Quel matto di Cassady (fonte)

"Stavamo sul tetto dell’America e tutto quello che sapevamo fare era urlare, immagino, attraverso la notte, verso est, oltre le praterie, dove in qualche parte un vecchio coi capelli bianchi s’era probabilmente messo in cammino verso di noi col Verbo, e da un momento all’altro sarebbe arrivato per farci tacere."

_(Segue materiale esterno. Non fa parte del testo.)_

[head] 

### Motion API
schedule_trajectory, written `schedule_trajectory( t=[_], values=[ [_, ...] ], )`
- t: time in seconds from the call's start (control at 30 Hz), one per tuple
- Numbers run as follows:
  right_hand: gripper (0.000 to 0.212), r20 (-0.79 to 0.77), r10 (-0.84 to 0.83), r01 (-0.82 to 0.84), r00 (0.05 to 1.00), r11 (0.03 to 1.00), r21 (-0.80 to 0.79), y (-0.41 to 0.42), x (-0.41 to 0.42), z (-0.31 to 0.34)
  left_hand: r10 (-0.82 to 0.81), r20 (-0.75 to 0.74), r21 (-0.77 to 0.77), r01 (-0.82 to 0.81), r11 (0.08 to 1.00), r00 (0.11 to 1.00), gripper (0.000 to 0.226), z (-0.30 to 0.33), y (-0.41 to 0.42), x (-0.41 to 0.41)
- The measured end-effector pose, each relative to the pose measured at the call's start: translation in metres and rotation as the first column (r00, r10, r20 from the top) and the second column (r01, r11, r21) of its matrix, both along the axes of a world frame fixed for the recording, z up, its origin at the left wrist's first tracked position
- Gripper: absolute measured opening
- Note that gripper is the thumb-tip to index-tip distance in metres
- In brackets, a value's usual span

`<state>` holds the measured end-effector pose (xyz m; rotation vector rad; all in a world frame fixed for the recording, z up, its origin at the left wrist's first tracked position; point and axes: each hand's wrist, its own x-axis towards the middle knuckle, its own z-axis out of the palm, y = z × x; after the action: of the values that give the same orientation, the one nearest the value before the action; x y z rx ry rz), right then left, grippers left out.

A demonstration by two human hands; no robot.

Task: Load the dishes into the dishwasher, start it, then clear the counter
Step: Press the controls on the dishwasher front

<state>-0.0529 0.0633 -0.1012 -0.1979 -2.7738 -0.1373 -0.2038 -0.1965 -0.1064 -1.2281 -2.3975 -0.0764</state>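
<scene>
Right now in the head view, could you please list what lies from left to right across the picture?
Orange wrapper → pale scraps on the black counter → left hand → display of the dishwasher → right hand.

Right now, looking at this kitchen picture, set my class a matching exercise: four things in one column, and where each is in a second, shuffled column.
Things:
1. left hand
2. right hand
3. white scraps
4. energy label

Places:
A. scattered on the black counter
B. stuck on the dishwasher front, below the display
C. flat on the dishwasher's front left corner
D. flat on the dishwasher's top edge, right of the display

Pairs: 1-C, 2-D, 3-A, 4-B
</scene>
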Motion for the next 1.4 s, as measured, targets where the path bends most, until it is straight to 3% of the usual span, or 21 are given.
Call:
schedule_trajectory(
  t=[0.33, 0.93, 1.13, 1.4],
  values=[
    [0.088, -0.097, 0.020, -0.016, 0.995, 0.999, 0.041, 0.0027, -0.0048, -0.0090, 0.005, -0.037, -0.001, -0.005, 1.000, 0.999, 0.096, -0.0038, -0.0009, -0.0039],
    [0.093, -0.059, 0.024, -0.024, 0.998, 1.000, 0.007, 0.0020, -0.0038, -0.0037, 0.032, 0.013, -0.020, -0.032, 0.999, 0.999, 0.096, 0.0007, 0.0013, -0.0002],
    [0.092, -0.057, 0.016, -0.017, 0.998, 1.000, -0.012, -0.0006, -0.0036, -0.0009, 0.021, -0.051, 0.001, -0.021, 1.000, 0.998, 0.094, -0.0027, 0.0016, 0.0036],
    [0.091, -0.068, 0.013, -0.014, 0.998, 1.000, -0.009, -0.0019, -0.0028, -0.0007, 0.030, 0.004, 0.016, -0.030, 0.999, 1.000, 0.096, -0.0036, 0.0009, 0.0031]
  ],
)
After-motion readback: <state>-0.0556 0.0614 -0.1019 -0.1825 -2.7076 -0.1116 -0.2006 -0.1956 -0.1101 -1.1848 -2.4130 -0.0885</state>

""Che cosa pretendi dalla vita?" chiesi […] "Non so", rispose lei. "Servo ai tavoli e cerco di tirare avanti." Sbadigliò. Le misi la mano sulla bocca e le dissi di non sbadigliare. Tentai di spiegarle quanto ero ansioso di vivere e le cose che avremmo potuto fare insieme. […] Non discorsi di corteggiamento, ma una buona chiacchierata come si deve a proposito dell’anima, perché la vita è sacra e ogni momento è prezioso. Sentii la locomotiva della Denver-Rio Grande allontanarsi ululando verso le montagne. Volevo inseguire più oltre la mia stella."



"Un giorno, mentre tutti i nostri parenti meridionali se ne stavano seduti in cerchio nel salotto a Testament, uomini e donne severi con l'antico suolo del meridione negli occhi, parlando a voce bassa, lamentosa, del tempo, dei raccolti, e facendo la generale annoiata ricapitolazione di chi aveva avuto un bambino, di chi aveva comprato una nuova casa, e così via, una Hudson ultimo modello tutta inzaccherata si fermò davanti alla casa sulla strada polverosa. Non avevo idea di chi potesse essere. Un giovanotto stanco, muscoloso, con la barba lunga e gli occhi arrossati, venne sul portico e suonò il campanello. Aprii la porta e mi resi conto all’ improvviso che era Dean."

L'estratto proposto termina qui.